* DATASET SECTION:
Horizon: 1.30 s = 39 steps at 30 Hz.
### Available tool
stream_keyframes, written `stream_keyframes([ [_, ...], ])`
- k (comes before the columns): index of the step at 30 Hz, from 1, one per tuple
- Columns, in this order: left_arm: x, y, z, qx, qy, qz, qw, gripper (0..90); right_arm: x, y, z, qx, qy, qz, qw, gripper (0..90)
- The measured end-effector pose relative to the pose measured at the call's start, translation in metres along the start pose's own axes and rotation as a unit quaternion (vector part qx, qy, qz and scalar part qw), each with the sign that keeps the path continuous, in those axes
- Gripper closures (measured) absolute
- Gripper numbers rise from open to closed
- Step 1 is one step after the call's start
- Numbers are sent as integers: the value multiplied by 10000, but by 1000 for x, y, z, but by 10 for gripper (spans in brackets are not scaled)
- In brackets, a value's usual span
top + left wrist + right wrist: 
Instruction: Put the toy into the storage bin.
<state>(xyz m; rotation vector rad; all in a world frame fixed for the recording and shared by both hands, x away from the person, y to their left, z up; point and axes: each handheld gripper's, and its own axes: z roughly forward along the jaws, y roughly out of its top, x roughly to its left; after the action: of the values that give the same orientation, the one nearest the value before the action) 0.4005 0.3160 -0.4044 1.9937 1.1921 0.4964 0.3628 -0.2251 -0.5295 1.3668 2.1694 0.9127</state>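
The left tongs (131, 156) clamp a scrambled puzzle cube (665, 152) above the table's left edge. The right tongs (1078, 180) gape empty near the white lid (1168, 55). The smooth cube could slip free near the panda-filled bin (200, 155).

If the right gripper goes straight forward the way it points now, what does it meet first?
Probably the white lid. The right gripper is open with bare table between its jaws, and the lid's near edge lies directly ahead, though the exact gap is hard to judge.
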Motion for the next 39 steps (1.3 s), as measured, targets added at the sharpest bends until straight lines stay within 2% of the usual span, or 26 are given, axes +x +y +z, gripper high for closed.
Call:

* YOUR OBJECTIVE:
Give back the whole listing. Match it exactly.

* ANSWER TO THE PROBLEM:
Horizon: 1.30 s = 39 steps at 30 Hz.
### Available tool
stream_keyframes, written `stream_keyframes([ [_, ...], ])`
- k (comes before the columns): index of the step at 30 Hz, from 1, one per tuple
- Columns, in this order: left_arm: x, y, z, qx, qy, qz, qw, gripper (0..90); right_arm: x, y, z, qx, qy, qz, qw, gripper (0..90)
- The measured end-effector pose relative to the pose measured at the call's start, translation in metres along the start pose's own axes and rotation as a unit quaternion (vector part qx, qy, qz and scalar part qw), each with the sign that keeps the path continuous, in those axes
- Gripper closures (measured) absolute
- Gripper numbers rise from open to closed
- Step 1 is one step after the call's start
- Numbers are sent as integers: the value multiplied by 10000, but by 1000 for x, y, z, but by 10 for gripper (spans in brackets are not scaled)
- In brackets, a value's usual span
top + left wrist + right wrist: 
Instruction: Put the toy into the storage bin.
<state>(xyz m; rotation vector rad; all in a world frame fixed for the recording and shared by both hands, x away from the person, y to their left, z up; point and axes: each handheld gripper's, and its own axes: z roughly forward along the jaws, y roughly out of its top, x roughly to its left; after the action: of the values that give the same orientation, the one nearest the value before the action) 0.4005 0.3160 -0.4044 1.9937 1.1921 0.4964 0.3628 -0.2251 -0.5295 1.3668 2.1694 0.9127</state>
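The left tongs (131, 156) clamp a scrambled puzzle cube (665, 152) above the table's left edge. The right tongs (1078, 180) gape empty near the white lid (1168, 55). The smooth cube could slip free near the panda-filled bin (200, 155).

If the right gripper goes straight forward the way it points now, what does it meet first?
Probably the white lid. The right gripper is open with bare table between its jaws, and the lid's near edge lies directly ahead, though the exact gap is hard to judge.
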Motion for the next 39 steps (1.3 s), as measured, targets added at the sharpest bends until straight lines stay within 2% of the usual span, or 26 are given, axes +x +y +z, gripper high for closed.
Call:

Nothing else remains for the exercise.